Aunque, como hemos señalado, se perciben en Julieta trazas del cine más característico del director manchego, estamos probablemente ante su película más moderada y sobria, tanto en el número de tramas paralelas y secundarias, como en el desarrollo de los personajes e incluso en la propia temática de la película.

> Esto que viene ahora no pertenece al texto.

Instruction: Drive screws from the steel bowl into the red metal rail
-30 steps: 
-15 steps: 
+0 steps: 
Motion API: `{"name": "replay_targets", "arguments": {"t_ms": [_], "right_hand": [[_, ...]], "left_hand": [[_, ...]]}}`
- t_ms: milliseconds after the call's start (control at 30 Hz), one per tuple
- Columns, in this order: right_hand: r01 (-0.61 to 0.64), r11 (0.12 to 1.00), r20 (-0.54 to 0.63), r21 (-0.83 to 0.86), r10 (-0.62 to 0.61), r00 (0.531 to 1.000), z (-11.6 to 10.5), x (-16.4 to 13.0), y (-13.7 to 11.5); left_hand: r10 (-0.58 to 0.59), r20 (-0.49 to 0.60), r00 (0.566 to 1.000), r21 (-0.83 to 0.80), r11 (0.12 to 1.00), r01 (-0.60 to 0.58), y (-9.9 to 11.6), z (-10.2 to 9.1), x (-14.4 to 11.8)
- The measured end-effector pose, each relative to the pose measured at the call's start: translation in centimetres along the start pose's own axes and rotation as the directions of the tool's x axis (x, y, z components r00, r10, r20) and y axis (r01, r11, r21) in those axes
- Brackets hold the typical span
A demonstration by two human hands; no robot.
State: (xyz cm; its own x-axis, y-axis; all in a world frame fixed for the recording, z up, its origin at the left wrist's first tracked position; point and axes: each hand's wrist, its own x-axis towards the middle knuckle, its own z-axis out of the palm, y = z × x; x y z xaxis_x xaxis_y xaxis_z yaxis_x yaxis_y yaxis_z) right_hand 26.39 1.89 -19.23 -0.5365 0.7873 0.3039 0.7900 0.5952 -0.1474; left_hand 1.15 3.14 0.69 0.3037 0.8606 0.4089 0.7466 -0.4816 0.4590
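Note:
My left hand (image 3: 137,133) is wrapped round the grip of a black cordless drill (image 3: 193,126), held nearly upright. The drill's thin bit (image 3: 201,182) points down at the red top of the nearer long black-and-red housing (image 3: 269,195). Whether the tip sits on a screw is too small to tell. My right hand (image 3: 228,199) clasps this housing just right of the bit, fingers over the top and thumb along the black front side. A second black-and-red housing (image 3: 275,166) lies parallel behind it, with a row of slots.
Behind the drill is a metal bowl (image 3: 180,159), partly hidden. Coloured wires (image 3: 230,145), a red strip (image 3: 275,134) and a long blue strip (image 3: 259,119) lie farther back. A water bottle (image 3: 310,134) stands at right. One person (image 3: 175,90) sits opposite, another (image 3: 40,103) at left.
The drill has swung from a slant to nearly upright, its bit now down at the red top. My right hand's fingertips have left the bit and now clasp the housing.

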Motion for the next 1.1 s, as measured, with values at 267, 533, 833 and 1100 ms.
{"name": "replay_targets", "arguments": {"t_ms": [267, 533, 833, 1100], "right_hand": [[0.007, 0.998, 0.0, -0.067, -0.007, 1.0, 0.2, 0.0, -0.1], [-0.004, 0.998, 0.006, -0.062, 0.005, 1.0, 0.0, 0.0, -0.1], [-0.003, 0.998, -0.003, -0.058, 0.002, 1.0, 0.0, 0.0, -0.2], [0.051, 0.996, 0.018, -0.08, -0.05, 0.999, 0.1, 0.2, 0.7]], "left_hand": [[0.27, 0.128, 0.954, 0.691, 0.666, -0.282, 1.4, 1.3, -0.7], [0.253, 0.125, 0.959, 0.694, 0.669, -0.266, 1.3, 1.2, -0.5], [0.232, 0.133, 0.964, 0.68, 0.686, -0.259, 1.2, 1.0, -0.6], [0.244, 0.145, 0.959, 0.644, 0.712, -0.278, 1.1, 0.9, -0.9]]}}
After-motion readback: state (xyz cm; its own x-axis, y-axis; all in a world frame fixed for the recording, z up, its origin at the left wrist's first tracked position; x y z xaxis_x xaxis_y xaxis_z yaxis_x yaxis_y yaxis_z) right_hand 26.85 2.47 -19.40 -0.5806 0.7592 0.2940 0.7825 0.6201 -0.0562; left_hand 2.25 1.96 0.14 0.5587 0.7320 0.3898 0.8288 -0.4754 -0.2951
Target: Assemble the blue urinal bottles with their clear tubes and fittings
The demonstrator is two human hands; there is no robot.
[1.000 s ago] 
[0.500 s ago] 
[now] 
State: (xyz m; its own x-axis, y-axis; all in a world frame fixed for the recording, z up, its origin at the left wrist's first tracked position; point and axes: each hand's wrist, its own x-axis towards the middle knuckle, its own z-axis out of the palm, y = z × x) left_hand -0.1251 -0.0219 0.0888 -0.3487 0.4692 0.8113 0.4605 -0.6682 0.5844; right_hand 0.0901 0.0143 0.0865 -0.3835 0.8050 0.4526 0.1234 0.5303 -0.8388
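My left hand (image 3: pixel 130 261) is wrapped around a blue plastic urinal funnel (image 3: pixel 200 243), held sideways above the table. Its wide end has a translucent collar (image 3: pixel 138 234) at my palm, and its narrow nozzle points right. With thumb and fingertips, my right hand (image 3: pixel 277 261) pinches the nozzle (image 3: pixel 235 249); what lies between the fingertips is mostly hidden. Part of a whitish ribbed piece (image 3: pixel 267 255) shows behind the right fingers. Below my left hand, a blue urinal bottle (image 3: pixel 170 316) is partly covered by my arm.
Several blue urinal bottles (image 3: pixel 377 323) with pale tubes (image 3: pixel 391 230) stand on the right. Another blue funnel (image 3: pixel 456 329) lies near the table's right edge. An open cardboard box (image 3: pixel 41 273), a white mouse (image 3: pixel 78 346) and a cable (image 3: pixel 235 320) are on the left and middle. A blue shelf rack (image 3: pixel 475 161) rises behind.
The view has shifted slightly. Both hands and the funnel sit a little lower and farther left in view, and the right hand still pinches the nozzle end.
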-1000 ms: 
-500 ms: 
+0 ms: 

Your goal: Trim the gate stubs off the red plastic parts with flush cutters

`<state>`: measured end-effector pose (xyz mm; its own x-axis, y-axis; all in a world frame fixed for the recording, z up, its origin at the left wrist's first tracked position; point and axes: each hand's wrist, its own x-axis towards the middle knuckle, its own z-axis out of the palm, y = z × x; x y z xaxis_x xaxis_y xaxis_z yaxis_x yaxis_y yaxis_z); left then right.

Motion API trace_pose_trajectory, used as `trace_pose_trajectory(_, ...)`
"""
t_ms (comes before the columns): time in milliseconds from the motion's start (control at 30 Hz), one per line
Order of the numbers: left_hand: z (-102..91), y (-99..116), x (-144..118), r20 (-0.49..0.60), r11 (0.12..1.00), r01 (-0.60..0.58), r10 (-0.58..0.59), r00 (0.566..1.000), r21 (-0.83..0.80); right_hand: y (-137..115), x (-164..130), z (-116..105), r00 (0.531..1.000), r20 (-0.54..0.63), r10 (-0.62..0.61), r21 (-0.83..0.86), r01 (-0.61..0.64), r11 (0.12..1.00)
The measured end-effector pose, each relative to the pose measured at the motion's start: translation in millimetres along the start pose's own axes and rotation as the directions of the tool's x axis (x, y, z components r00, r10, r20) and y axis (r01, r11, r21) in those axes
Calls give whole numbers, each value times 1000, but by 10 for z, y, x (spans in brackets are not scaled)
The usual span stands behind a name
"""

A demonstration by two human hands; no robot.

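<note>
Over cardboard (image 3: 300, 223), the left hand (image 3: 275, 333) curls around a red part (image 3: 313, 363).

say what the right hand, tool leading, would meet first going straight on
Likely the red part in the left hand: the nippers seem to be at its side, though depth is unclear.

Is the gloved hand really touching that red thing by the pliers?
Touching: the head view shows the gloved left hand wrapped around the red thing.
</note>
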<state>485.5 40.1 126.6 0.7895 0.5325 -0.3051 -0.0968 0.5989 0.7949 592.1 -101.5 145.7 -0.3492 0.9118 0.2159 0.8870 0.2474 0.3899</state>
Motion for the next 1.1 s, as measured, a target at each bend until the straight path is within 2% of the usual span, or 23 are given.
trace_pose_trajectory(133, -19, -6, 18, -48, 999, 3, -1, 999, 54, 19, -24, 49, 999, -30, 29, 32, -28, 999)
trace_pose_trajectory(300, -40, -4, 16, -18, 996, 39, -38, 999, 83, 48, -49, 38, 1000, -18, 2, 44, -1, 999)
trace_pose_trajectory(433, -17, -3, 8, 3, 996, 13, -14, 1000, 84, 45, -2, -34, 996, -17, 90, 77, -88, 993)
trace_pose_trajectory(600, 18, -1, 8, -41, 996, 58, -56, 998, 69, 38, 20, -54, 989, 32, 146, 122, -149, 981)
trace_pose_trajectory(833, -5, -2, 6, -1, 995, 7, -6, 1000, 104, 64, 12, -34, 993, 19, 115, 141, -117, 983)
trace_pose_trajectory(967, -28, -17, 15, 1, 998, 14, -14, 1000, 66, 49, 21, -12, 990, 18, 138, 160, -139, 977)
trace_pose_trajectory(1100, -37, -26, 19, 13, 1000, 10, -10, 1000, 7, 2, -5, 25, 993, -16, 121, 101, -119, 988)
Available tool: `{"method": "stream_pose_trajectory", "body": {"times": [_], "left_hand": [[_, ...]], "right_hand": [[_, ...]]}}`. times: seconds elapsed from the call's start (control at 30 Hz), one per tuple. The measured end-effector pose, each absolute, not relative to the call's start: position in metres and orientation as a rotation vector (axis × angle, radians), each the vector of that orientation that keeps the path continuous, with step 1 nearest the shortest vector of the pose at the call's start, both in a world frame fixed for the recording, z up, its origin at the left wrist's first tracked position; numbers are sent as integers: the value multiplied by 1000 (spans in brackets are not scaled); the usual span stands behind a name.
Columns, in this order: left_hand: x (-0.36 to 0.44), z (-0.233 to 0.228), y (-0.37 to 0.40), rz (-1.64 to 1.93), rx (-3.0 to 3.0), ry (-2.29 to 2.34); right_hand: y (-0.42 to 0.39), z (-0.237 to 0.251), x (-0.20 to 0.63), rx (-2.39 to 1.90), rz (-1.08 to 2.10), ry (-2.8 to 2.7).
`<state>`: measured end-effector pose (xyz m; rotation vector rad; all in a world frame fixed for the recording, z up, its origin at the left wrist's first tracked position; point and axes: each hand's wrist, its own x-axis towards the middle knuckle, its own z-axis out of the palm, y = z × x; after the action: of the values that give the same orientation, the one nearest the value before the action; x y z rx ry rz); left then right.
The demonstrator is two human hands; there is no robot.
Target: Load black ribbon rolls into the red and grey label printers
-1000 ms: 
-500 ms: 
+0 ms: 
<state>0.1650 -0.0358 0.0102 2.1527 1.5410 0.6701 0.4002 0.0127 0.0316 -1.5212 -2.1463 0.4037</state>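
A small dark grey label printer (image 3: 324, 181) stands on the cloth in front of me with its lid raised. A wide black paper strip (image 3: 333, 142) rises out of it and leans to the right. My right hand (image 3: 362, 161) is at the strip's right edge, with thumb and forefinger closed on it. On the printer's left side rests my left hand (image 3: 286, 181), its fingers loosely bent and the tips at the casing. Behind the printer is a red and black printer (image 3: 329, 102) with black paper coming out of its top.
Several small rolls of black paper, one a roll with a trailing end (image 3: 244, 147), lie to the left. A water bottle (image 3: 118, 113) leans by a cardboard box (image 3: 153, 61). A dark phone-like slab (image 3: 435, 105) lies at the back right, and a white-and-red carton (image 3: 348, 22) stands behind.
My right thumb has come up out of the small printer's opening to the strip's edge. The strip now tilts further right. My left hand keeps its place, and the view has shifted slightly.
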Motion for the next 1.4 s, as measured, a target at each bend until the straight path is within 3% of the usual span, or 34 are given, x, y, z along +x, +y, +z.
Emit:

Comparada con la excesiva La piel que habito ―en realidad, considerando su entera filmografía―, Julieta podría ser casi una película de Garci. Además del tema de la maternidad, hay algunas tramas culebronescas, de esas que tanto le gustan a Almodóvar; hay lugares comunes del universo del realizador manchego; hay algún brochazo de sexo descarnado… pero hay también una sorprendente calma en una parte importante del metraje, un ritmo pausado, e incluso un conformismo, muestras de que irremediablemente todos nos hacemos mayores, también Almodóvar. No es un apunte peyorativo, todo lo contrario: entre Los amantes pasajeros y Julieta hay una distancia infinita, a favor de la segunda.

Funciona eficazmente, a manera de epílogo, el tema interpretado por Chavela Vargas, la dirección de actores es buena y la música de Iglesias, acertada. Lo que cuenta la película tiene escasa fuerza porque la intriga sobre la que se sostiene la historia queda en suspenso y se resuelve de una manera poco verosímil (aunque, también hay que decirlo, emotiva y eficaz).